INSTRUCTIONS FOR THE TASK: Print the listing below again. Change nothing.

GIVEN MATERIAL:
•••••
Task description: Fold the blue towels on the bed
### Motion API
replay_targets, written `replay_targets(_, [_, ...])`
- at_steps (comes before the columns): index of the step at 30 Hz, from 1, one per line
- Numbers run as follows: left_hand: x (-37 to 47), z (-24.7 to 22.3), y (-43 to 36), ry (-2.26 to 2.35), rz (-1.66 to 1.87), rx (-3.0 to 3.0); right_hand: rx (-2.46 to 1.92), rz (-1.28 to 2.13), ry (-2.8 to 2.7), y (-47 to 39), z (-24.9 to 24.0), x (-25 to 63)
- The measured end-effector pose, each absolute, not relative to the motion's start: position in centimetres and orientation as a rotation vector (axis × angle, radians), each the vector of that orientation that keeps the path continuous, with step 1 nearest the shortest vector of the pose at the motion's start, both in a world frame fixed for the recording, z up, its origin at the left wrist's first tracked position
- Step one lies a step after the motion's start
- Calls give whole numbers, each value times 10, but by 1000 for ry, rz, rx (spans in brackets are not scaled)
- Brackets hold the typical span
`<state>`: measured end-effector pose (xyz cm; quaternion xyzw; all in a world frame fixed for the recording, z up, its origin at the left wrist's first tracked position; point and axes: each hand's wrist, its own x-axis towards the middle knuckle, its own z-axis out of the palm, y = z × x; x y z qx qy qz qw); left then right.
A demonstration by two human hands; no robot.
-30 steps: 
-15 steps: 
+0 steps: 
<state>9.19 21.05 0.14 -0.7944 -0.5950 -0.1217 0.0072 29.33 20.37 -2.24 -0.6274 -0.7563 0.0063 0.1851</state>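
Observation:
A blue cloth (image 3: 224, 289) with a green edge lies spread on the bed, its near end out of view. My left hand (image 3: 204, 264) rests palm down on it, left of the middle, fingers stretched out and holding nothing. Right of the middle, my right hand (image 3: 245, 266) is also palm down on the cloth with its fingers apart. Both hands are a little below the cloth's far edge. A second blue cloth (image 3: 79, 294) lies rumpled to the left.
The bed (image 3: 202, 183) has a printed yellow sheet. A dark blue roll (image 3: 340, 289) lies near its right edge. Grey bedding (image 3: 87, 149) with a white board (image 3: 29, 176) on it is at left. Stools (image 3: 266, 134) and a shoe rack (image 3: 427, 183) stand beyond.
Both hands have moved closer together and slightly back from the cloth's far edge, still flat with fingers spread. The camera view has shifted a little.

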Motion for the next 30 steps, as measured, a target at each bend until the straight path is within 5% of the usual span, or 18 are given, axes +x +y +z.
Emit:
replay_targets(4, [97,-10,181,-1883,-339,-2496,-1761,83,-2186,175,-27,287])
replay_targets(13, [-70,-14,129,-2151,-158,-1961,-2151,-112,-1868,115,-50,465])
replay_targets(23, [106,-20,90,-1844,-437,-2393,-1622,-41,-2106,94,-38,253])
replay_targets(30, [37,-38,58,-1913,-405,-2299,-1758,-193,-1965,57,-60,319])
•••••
ANSWER BOX:
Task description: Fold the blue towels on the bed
### Motion API
replay_targets, written `replay_targets(_, [_, ...])`
- at_steps (comes before the columns): index of the step at 30 Hz, from 1, one per line
- Numbers run as follows: left_hand: x (-37 to 47), z (-24.7 to 22.3), y (-43 to 36), ry (-2.26 to 2.35), rz (-1.66 to 1.87), rx (-3.0 to 3.0); right_hand: rx (-2.46 to 1.92), rz (-1.28 to 2.13), ry (-2.8 to 2.7), y (-47 to 39), z (-24.9 to 24.0), x (-25 to 63)
- The measured end-effector pose, each absolute, not relative to the motion's start: position in centimetres and orientation as a rotation vector (axis × angle, radians), each the vector of that orientation that keeps the path continuous, with step 1 nearest the shortest vector of the pose at the motion's start, both in a world frame fixed for the recording, z up, its origin at the left wrist's first tracked position
- Step one lies a step after the motion's start
- Calls give whole numbers, each value times 10, but by 1000 for ry, rz, rx (spans in brackets are not scaled)
- Brackets hold the typical span
`<state>`: measured end-effector pose (xyz cm; quaternion xyzw; all in a world frame fixed for the recording, z up, its origin at the left wrist's first tracked position; point and axes: each hand's wrist, its own x-axis towards the middle knuckle, its own z-axis out of the palm, y = z × x; x y z qx qy qz qw); left then right.
A demonstration by two human hands; no robot.
-30 steps: 
-15 steps: 
+0 steps: 
<state>9.19 21.05 0.14 -0.7944 -0.5950 -0.1217 0.0072 29.33 20.37 -2.24 -0.6274 -0.7563 0.0063 0.1851</state>
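Observation:
A blue cloth (image 3: 224, 289) with a green edge lies spread on the bed, its near end out of view. My left hand (image 3: 204, 264) rests palm down on it, left of the middle, fingers stretched out and holding nothing. Right of the middle, my right hand (image 3: 245, 266) is also palm down on the cloth with its fingers apart. Both hands are a little below the cloth's far edge. A second blue cloth (image 3: 79, 294) lies rumpled to the left.
The bed (image 3: 202, 183) has a printed yellow sheet. A dark blue roll (image 3: 340, 289) lies near its right edge. Grey bedding (image 3: 87, 149) with a white board (image 3: 29, 176) on it is at left. Stools (image 3: 266, 134) and a shoe rack (image 3: 427, 183) stand beyond.
Both hands have moved closer together and slightly back from the cloth's far edge, still flat with fingers spread. The camera view has shifted a little.
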
Motion for the next 30 steps, as measured, a target at each bend until the straight path is within 5% of the usual span, or 18 are given, axes +x +y +z.
Emit:
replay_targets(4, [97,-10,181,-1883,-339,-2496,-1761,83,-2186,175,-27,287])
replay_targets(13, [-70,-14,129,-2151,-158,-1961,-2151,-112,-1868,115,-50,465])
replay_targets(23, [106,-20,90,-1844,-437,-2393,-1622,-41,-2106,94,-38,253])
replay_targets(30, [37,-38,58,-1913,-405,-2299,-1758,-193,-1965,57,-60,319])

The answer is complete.